WHAT IS REQUIRED –
Would you please restate all of the data exactly?

* * *

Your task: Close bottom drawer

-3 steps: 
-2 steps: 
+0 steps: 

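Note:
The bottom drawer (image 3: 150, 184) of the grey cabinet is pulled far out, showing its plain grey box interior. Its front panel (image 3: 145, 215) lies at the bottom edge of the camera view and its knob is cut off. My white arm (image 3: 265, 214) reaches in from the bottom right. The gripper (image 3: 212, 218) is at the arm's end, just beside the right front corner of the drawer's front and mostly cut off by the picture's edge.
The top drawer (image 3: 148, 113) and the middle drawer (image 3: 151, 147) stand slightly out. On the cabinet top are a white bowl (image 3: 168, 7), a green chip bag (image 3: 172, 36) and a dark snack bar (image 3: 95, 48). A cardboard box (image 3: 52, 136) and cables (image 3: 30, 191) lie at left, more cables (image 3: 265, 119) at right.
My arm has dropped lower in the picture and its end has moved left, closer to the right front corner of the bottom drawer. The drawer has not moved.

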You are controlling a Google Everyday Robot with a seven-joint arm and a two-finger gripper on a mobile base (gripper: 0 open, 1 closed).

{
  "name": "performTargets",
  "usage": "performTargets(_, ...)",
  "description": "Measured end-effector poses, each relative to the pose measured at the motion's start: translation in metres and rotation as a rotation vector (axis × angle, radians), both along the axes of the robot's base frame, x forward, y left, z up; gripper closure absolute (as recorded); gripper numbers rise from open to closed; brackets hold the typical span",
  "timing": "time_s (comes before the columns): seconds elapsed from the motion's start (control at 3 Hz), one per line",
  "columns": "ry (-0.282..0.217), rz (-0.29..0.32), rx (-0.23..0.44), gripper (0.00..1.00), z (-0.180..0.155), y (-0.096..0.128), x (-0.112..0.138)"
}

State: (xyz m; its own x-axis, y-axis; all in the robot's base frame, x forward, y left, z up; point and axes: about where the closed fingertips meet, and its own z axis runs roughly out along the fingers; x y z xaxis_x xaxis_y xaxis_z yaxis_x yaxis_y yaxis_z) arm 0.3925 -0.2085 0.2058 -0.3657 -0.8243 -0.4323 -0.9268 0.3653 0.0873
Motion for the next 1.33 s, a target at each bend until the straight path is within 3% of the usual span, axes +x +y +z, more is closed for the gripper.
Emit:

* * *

EXERCISE OUTPUT –
Your task: Close bottom drawer

-3 steps: 
-2 steps: 
+0 steps: 

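Note:
The bottom drawer (image 3: 150, 184) of the grey cabinet is pulled far out, showing its plain grey box interior. Its front panel (image 3: 145, 215) lies at the bottom edge of the camera view and its knob is cut off. My white arm (image 3: 265, 214) reaches in from the bottom right. The gripper (image 3: 212, 218) is at the arm's end, just beside the right front corner of the drawer's front and mostly cut off by the picture's edge.
The top drawer (image 3: 148, 113) and the middle drawer (image 3: 151, 147) stand slightly out. On the cabinet top are a white bowl (image 3: 168, 7), a green chip bag (image 3: 172, 36) and a dark snack bar (image 3: 95, 48). A cardboard box (image 3: 52, 136) and cables (image 3: 30, 191) lie at left, more cables (image 3: 265, 119) at right.
My arm has dropped lower in the picture and its end has moved left, closer to the right front corner of the bottom drawer. The drawer has not moved.
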
You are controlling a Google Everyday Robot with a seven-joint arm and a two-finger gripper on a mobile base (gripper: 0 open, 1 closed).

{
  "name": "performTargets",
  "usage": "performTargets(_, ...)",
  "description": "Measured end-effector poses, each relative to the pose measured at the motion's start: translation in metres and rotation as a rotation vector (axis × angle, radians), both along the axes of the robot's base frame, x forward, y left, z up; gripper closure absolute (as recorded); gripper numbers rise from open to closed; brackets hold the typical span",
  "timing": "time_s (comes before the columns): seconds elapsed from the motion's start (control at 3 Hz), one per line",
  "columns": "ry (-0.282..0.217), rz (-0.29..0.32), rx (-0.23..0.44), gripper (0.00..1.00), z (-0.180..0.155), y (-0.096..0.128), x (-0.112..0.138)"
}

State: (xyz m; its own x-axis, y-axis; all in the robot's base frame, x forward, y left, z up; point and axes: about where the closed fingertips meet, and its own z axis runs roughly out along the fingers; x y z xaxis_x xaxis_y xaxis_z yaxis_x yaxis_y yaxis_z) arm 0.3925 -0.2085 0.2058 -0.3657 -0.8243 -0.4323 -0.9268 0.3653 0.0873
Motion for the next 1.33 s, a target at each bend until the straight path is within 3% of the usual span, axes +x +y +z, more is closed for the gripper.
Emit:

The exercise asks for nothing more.